Exercise instructions: Please give back, word for word, only the lines starting at the one containing "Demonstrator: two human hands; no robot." and ending at the one containing "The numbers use" within the material below.

Information:

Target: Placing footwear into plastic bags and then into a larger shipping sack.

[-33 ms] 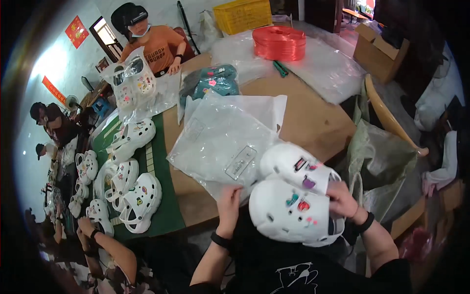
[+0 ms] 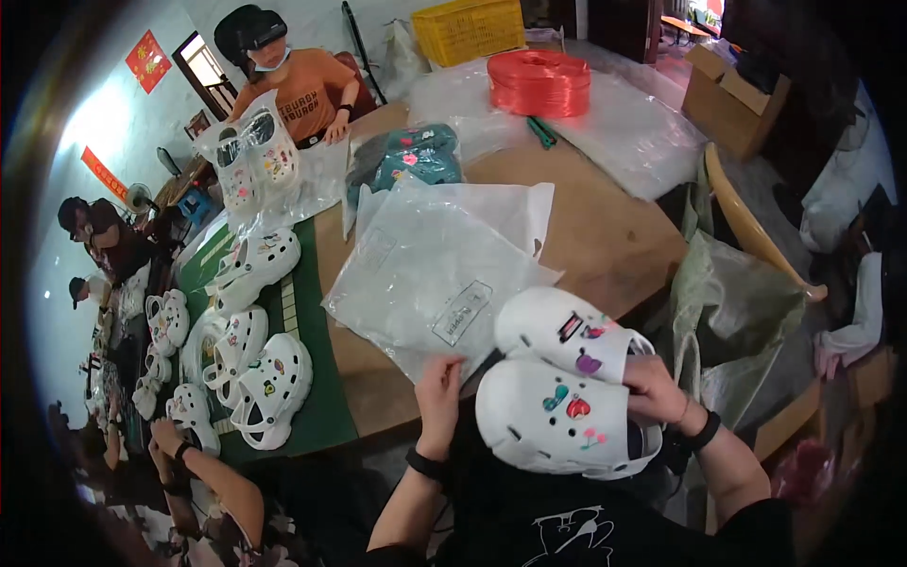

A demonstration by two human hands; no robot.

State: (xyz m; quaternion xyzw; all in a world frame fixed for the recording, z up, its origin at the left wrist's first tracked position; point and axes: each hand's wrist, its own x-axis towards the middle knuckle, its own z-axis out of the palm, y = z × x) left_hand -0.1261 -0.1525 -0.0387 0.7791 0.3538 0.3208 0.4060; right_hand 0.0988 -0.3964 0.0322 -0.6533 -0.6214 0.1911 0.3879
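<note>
My right hand (image 2: 654, 387) grips a pair of white clogs by their heel openings, its fingers partly hidden inside. The far clog (image 2: 539, 326) and the near clog (image 2: 510, 416) lie side by side, toes pointing left, with colourful charms on top. They are held over my lap at the table's edge. A clear plastic bag (image 2: 397, 293) with a printed box lies flat on the table, the clogs' toes close to its right corner. At its near edge, my left hand (image 2: 439, 392) is closed with thumb and fingers pinching the plastic.
More white clogs (image 2: 269, 392) stand on a green mat (image 2: 331, 397) to the left. Beyond the bag are bagged teal clogs (image 2: 406, 161), a red twine roll (image 2: 539, 83) and plastic sheets (image 2: 642, 142). A person in orange (image 2: 316, 99) sits across, beside bagged white clogs (image 2: 241, 170).
The pair of clogs in my right hand has shifted slightly left and tipped, showing more of the charms. My left hand stays at the bag's edge.
</note>
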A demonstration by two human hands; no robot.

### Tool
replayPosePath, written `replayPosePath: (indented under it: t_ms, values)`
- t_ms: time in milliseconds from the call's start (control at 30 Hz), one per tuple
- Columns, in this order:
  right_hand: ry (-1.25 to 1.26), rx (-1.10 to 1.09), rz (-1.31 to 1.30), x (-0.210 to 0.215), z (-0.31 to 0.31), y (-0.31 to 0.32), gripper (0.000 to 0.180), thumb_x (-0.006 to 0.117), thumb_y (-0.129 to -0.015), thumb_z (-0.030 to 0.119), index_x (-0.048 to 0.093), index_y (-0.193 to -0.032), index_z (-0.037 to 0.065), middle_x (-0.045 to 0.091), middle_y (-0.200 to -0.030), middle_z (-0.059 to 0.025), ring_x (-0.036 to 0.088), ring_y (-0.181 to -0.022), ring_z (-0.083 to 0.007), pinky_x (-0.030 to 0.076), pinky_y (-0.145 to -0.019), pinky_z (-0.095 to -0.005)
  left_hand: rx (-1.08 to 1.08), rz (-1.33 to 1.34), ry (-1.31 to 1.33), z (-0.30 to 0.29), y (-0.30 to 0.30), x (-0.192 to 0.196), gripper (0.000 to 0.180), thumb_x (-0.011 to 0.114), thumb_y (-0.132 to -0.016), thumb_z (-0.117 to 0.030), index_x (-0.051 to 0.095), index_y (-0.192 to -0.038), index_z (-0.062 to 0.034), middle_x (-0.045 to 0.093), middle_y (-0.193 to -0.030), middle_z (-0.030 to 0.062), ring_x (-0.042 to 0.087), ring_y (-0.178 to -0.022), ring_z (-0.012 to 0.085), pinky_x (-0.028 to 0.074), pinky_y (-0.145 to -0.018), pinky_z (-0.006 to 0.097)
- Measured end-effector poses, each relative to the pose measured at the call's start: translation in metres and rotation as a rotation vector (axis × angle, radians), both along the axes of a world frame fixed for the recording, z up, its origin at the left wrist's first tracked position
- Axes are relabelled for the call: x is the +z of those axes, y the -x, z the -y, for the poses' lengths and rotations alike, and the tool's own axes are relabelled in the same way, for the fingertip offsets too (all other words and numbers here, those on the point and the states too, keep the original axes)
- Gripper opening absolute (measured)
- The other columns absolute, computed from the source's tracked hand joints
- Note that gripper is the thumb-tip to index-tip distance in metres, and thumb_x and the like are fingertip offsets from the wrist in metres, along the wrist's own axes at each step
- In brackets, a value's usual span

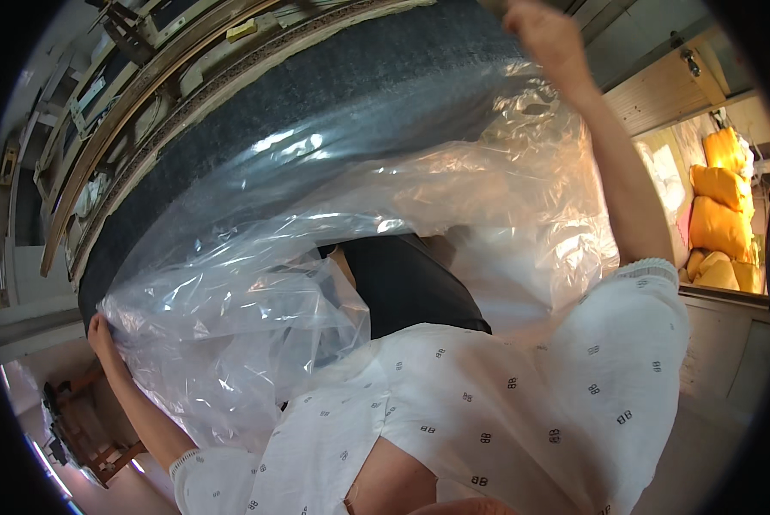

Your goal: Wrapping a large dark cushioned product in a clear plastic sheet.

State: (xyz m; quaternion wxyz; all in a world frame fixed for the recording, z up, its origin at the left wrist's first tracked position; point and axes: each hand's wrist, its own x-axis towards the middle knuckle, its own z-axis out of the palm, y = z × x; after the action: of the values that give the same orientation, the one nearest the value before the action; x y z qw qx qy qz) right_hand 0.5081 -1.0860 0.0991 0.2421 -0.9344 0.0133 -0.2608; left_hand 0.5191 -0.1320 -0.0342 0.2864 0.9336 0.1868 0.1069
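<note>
Up high, the right hand [546,34] gripped the clear plastic sheet [333,257] over the dark mattress [316,94]; the left hand [103,336] pinched its low edge.

Far left, we see stacked wooden frames [136,94] leaning in rows. At the right, we see plump yellow sacks [721,215] piled behind a pale ledge [728,300]. Near left, low down, we see a wooden chair [80,429] on the floor.

Clear plastic sheet [316,257], crumpled & glossy, draped over dark grey mattress [316,94] tilted on edge.
</note>
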Motion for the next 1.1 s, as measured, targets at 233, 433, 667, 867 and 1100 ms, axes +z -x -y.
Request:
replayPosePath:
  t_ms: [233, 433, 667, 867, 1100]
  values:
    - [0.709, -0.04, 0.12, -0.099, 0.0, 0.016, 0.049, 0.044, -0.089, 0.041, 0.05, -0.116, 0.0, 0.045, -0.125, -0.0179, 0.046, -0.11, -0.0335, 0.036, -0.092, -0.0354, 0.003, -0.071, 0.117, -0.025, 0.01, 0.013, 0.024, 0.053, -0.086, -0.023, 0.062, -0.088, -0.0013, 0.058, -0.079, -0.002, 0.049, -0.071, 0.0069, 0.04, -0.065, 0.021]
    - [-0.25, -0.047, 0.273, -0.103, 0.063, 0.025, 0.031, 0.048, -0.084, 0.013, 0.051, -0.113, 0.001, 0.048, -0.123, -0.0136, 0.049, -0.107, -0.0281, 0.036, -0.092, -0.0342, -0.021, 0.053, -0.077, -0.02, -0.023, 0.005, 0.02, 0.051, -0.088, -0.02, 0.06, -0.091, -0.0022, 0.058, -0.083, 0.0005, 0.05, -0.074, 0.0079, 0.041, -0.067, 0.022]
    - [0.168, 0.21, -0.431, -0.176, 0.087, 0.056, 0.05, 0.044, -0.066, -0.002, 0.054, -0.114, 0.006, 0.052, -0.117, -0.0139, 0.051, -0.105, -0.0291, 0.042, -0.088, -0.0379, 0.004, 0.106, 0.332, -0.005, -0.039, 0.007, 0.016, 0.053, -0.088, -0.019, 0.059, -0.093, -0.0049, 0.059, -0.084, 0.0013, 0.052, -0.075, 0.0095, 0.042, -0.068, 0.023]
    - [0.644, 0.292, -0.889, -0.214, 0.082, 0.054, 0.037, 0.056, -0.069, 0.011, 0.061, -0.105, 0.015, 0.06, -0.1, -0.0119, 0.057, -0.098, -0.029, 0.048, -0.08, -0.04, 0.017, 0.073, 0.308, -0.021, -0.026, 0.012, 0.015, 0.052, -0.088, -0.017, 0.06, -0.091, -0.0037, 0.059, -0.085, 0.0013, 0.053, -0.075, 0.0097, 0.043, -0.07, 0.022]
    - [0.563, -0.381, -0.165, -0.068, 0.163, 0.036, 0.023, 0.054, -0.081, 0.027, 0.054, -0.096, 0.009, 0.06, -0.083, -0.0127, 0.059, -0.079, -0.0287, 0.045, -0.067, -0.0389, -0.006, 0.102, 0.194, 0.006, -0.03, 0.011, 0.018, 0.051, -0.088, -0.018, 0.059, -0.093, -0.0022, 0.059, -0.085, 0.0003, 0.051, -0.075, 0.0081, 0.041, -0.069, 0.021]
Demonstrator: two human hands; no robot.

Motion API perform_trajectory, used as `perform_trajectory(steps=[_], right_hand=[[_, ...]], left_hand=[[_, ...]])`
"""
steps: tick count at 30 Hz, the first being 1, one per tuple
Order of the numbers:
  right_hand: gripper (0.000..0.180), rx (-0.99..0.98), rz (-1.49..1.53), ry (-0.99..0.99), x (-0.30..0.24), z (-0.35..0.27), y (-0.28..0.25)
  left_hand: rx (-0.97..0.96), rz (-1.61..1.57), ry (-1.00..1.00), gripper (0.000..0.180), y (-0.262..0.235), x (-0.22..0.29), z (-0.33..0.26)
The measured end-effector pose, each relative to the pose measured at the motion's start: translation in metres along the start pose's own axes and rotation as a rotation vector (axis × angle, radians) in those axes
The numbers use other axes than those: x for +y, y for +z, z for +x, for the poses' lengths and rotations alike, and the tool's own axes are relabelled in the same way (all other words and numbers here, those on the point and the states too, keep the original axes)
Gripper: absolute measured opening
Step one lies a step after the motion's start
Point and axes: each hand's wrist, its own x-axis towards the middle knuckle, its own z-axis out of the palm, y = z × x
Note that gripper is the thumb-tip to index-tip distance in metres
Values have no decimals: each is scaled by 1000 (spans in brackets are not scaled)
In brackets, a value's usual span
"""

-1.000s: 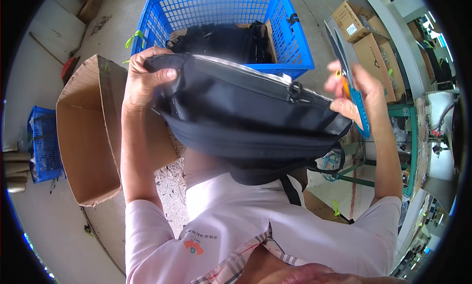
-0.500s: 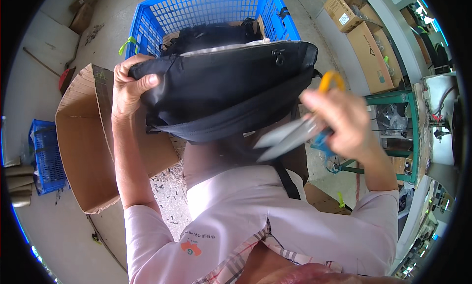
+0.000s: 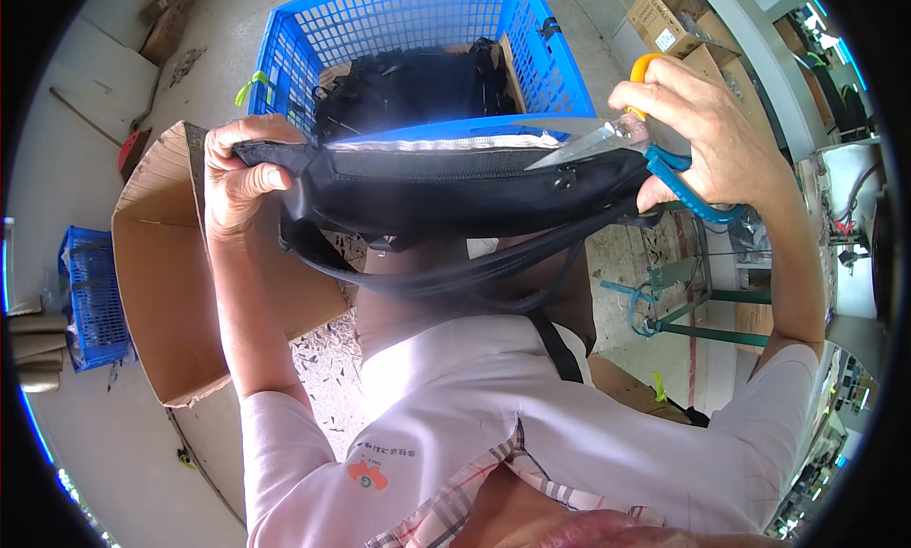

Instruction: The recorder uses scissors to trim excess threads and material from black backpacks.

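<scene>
A black bag (image 3: 427, 192) with a zipper and a pale strip along its upper edge is stretched above my lap, its straps hanging below. My left hand (image 3: 241, 173) is closed on the bag's left corner, thumb in front. In my right hand (image 3: 707, 130) are scissors (image 3: 579, 148) with one yellow and one blue handle loop. Their blades are spread apart and point left along the bag's top edge. My right thumb is down by the bag's right end; whether those fingers also pinch the fabric I cannot tell.
Beyond the bag stands a blue plastic crate (image 3: 285, 69) with black items (image 3: 408, 83) inside. At left sits an open cardboard box (image 3: 171, 282), with a smaller blue basket (image 3: 95, 301) past it. A green-framed stand (image 3: 731, 337) and cardboard boxes (image 3: 664, 24) are at right.
The scissors have risen from over my lap to the bag's top edge, and their blades have spread. The bag has tilted, showing its zipper, and my right hand has moved up and right.
</scene>
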Motion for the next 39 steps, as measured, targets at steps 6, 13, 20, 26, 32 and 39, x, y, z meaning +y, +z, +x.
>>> perform_trajectory(steps=[6,13,20,26,32,39], right_hand=[[50,-30,-27,-55,-5,10,1],[45,-105,90,-30,-12,14,15],[45,-97,189,32,-14,19,28],[45,-83,184,22,-19,32,31],[44,-105,163,-3,-19,32,31],[47,-105,161,46,-20,31,29]], left_hand=[[39,-2,45,38,3,-4,-2],[180,64,-24,31,0,-13,-12],[191,39,-39,28,-3,-20,-13],[208,23,-132,42,-11,-25,-18],[234,10,-165,40,-9,-25,-19],[252,-1,-165,40,-4,-25,-18]])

Result for this task:
Demonstrator: two human hands; no robot.

Motion API perform_trajectory, used as `perform_trajectory(steps=[_], right_hand=[[_, ...]], left_hand=[[_, ...]])`
"""
steps: tick count at 30 Hz, the first being 1, one per tuple
Order of the numbers:
  right_hand: gripper (0.000..0.180), rx (-0.99..0.98), rz (-1.49..1.53), ry (-0.99..0.99), x (-0.30..0.24), z (-0.35..0.27), y (-0.28..0.25)
  left_hand: rx (-0.97..0.96), rz (-1.61..1.57), ry (-1.00..1.00), gripper (0.000..0.180), y (-0.262..0.235), x (-0.22..0.29), z (-0.33..0.26)
The measured end-effector pose, each relative to the pose measured at the motion's start: translation in metres along the start pose's own axes and rotation as a rotation vector (axis × angle, radians) in those axes
The numbers use other axes than those: x for +y, y for +z, z for +x, for the poses' lengths and rotations alike, and the tool's own axes are relabelled in the same way (all other words and numbers here, those on the point and the states too, keep the original axes)

Output is finished, and nothing else is required.